2. **Simplicity**: Code should accomplish its goals in the most straightforward way possible.
3. **Concision**: Code should have a high signal-to-noise ratio with minimal redundancy.
4. **Maintainability**: Code should be easy for future programmers to modify correctly and safely.
5. **Consistency**: Code should align with broader patterns in the codebase and ecosystem.
### Using These Principles
These principles form a decision-making framework for situations not explicitly covered by the guide:
- When code patterns conflict, apply these principles in order to determine the better approach
- When multiple valid implementations exist, choose the one that best satisfies these principles
- When making trade-offs, explain which principle takes precedence and why
**Example**: A function could be made more concise by using clever shortcuts, but doing so would reduce clarity. In this case, **clarity takes precedence** - write the clearer version even if it's slightly longer.

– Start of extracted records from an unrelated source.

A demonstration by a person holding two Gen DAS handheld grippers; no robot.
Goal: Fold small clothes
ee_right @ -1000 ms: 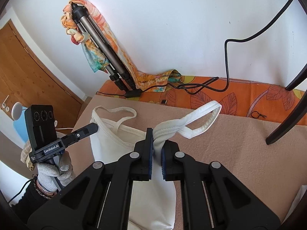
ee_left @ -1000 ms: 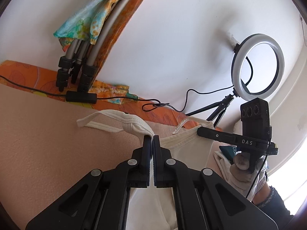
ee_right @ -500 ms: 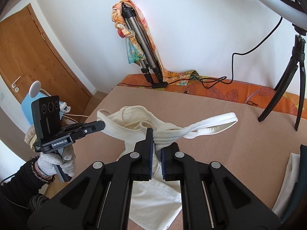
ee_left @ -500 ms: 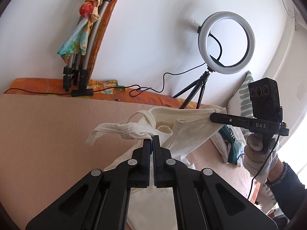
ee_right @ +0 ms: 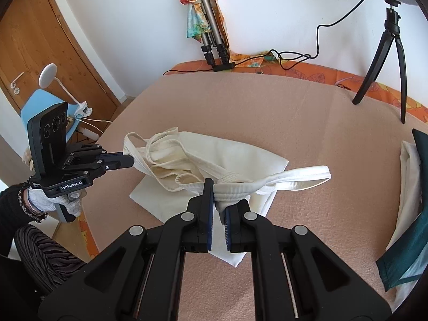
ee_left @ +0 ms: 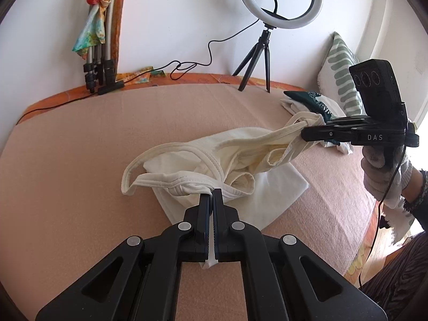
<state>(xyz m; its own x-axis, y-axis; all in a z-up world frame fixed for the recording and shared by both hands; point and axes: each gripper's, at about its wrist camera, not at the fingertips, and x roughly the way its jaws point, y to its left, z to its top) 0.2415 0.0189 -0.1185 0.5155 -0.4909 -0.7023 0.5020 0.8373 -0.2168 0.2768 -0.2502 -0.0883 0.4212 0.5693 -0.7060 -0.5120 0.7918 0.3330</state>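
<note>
A cream sleeveless top (ee_left: 240, 157) hangs between my two grippers over the pink blanket (ee_left: 80, 147); its lower part rests folded on the blanket (ee_right: 235, 149). My left gripper (ee_left: 211, 195) is shut on one shoulder strap of the top. It shows in the right wrist view (ee_right: 125, 160) at the left, pinching the strap. My right gripper (ee_right: 218, 190) is shut on the other bunched shoulder strap, whose loop (ee_right: 299, 178) trails to the right. In the left wrist view the right gripper (ee_left: 307, 133) holds its strap raised at the right.
A ring light on a black tripod (ee_left: 278, 8) stands at the blanket's far edge, with a cable (ee_left: 192, 65). A folded tripod with a colourful scarf (ee_left: 99, 34) leans on the wall. Folded white and teal clothes (ee_right: 412, 200) and a striped pillow (ee_left: 339, 80) lie to the right. A wooden door (ee_right: 34, 40) is at the left.
Both grippers have pulled back toward the near edge with the straps, folding the top's upper part over its lower part. The top now lies doubled on the blanket.
</note>
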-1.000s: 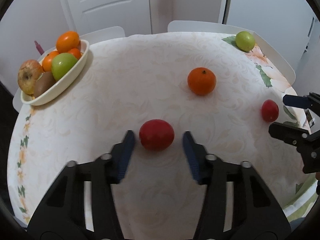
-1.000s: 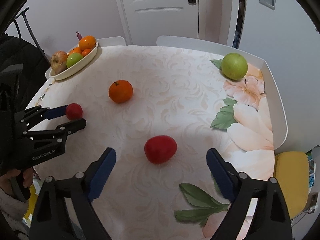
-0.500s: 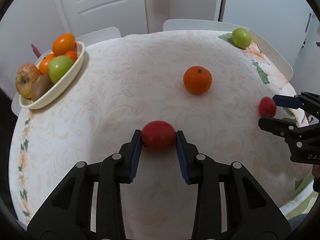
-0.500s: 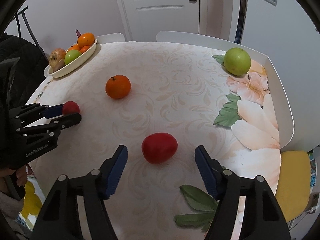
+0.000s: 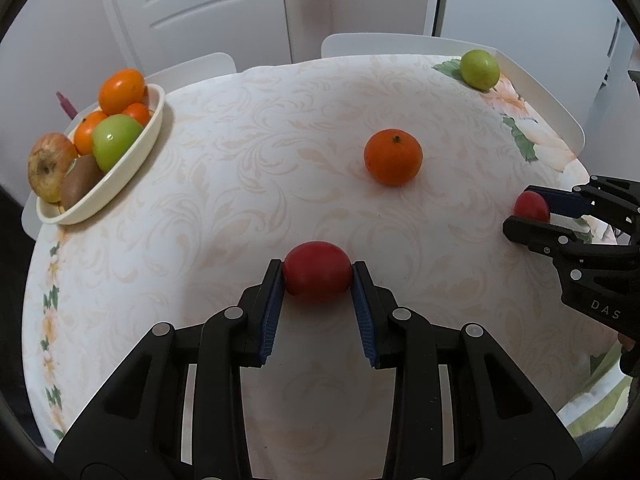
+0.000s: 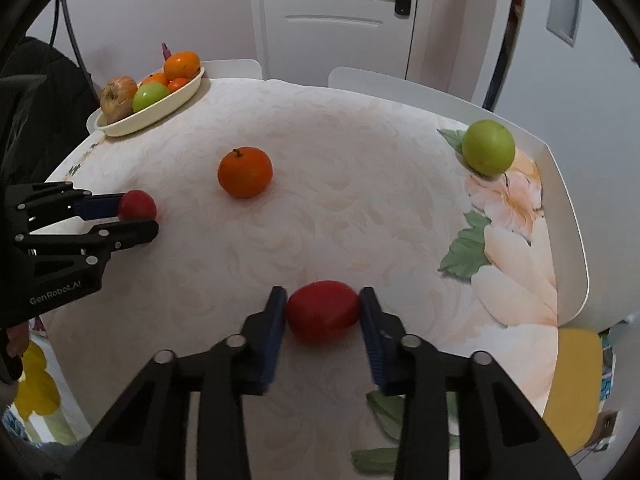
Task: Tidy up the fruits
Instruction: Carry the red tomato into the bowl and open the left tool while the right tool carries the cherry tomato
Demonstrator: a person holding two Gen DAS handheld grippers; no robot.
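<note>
Each gripper, left gripper (image 5: 318, 276) and right gripper (image 6: 322, 312), is clenched around its own red fruit on the worktop (image 5: 248, 184), probably to carry both to the bowl (image 5: 138, 152).

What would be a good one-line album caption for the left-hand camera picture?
Left tongs clamp a red fruit on the table, fruit bowl far left.

Two red tomatoes (image 5: 317, 272) (image 6: 322, 312) on the table — each clamped sideways.
</note>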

**Example**: Code could be made more consistent with outdated patterns in an old codebase, but modern Go has better approaches. Here **simplicity and maintainability** (using modern patterns) may outweigh strict consistency with legacy code.
---
## Documentation Standards
### Document Non-Obvious Behavior
Document error-prone or non-obvious fields and behaviors. Don't restate what's already clear from the code.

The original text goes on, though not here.